Exercise directions: Find every line below that contains the word "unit" and copy it out.

(Saved entries)
-- Opening Marker --

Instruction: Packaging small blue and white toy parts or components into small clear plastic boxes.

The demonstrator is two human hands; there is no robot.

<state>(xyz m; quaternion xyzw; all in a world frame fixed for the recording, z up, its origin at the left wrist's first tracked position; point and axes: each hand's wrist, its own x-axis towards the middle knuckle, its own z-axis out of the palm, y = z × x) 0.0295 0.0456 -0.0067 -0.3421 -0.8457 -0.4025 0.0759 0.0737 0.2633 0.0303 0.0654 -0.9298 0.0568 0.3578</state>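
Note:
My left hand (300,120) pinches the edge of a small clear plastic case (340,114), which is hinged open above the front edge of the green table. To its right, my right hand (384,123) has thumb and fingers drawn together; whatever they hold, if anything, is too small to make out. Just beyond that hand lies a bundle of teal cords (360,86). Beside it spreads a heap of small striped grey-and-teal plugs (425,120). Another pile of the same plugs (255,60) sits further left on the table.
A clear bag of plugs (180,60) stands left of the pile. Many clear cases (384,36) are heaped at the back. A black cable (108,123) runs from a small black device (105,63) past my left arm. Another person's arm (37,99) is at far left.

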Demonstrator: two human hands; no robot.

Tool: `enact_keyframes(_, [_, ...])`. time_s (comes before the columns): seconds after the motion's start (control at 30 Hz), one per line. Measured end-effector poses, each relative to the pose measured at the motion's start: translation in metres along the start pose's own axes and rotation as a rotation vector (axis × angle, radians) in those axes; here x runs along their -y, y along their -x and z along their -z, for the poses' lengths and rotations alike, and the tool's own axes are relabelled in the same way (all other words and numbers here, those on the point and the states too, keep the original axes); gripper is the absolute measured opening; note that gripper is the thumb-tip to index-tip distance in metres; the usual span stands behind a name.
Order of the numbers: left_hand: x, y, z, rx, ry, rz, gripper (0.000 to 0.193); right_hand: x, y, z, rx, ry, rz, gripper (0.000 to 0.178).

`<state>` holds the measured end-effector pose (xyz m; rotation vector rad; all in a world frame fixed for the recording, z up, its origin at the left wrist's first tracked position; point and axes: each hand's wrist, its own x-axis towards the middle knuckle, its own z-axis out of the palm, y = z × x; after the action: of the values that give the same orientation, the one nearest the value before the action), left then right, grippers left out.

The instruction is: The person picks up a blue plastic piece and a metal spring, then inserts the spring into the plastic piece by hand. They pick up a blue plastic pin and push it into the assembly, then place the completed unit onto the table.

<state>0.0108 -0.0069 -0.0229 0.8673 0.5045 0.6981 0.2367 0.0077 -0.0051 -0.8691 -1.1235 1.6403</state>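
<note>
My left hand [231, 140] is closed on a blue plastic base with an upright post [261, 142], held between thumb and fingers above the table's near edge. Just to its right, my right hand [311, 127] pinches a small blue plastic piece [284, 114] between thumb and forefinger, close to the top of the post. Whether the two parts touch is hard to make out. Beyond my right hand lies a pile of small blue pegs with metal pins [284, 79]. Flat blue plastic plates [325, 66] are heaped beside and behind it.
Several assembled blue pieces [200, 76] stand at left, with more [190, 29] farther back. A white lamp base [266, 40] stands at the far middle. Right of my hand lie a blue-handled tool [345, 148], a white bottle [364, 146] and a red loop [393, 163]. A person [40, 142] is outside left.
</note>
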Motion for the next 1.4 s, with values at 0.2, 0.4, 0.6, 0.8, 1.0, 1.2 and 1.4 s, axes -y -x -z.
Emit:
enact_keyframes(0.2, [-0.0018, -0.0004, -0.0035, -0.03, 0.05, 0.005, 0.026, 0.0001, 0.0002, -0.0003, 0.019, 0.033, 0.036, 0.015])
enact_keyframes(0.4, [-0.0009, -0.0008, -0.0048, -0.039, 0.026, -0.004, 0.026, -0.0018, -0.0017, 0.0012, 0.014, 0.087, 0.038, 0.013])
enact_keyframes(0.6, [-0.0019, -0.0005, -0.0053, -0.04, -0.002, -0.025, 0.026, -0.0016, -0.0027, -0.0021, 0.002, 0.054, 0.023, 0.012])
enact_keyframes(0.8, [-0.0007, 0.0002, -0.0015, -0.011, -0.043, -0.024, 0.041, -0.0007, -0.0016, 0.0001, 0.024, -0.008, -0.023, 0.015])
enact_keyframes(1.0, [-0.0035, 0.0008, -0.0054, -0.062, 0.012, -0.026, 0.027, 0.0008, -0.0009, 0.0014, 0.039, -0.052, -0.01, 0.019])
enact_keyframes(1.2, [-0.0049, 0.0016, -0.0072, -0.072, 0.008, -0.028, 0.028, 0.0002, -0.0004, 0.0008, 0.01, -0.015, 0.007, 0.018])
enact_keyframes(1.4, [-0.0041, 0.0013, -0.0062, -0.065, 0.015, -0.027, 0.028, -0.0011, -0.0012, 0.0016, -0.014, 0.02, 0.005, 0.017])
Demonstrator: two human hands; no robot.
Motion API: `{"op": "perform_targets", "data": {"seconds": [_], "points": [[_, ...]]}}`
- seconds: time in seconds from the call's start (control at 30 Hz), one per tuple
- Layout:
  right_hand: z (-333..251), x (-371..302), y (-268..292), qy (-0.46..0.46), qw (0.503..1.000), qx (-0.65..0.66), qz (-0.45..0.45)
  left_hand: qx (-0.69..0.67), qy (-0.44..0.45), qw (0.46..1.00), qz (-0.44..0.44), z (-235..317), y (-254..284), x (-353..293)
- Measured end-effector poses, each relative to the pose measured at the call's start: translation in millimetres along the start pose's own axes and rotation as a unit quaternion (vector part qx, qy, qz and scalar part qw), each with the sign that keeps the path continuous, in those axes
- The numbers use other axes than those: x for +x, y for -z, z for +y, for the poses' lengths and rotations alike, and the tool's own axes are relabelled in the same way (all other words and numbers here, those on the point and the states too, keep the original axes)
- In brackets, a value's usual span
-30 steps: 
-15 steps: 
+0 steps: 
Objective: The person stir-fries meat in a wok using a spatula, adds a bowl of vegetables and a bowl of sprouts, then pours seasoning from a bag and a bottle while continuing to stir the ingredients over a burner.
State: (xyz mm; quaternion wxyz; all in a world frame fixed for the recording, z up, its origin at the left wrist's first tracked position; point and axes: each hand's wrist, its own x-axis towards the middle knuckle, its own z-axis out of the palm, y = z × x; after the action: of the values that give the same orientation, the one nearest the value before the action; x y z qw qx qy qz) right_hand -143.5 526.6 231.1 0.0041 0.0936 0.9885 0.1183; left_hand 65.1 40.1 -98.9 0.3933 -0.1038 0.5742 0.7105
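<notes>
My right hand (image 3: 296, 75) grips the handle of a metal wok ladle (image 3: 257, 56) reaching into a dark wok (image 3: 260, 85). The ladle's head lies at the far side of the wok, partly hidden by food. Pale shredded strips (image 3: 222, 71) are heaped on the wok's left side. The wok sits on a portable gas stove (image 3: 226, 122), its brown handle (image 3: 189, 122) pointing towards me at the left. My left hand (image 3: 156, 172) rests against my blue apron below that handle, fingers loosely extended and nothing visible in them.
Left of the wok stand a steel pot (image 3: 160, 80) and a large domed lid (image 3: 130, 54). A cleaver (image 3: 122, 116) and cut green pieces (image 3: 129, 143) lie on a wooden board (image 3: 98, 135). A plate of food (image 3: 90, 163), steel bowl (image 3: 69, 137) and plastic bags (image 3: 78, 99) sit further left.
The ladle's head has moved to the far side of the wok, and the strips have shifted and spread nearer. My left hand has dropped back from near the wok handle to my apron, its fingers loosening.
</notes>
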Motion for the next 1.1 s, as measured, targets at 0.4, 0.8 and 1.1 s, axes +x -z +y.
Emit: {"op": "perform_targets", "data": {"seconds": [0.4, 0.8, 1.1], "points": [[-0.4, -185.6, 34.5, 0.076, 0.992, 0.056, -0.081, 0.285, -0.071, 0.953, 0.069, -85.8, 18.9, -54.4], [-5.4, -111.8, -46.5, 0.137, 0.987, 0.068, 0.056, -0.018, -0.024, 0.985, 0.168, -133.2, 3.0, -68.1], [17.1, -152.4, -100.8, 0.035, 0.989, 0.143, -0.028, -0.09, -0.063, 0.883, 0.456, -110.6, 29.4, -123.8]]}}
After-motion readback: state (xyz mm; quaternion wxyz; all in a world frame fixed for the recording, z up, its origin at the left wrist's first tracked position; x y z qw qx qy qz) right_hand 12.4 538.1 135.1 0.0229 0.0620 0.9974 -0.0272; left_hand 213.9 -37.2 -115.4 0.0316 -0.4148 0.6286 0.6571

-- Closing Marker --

Answer to this task:
The instruction is: The person picks up a blue plastic piece and a metal spring, then inserts the spring into the plastic piece by hand. They pick up a blue plastic pin and push it into the assembly, then place the completed unit onto the table.
- Measured end-effector poses, each relative to the pose measured at the call's start: translation in millimetres along the start pose's own axes and rotation as a unit quaternion (vector part qx, qy, qz and scalar part qw), each with the sign that keeps the path continuous, in those axes

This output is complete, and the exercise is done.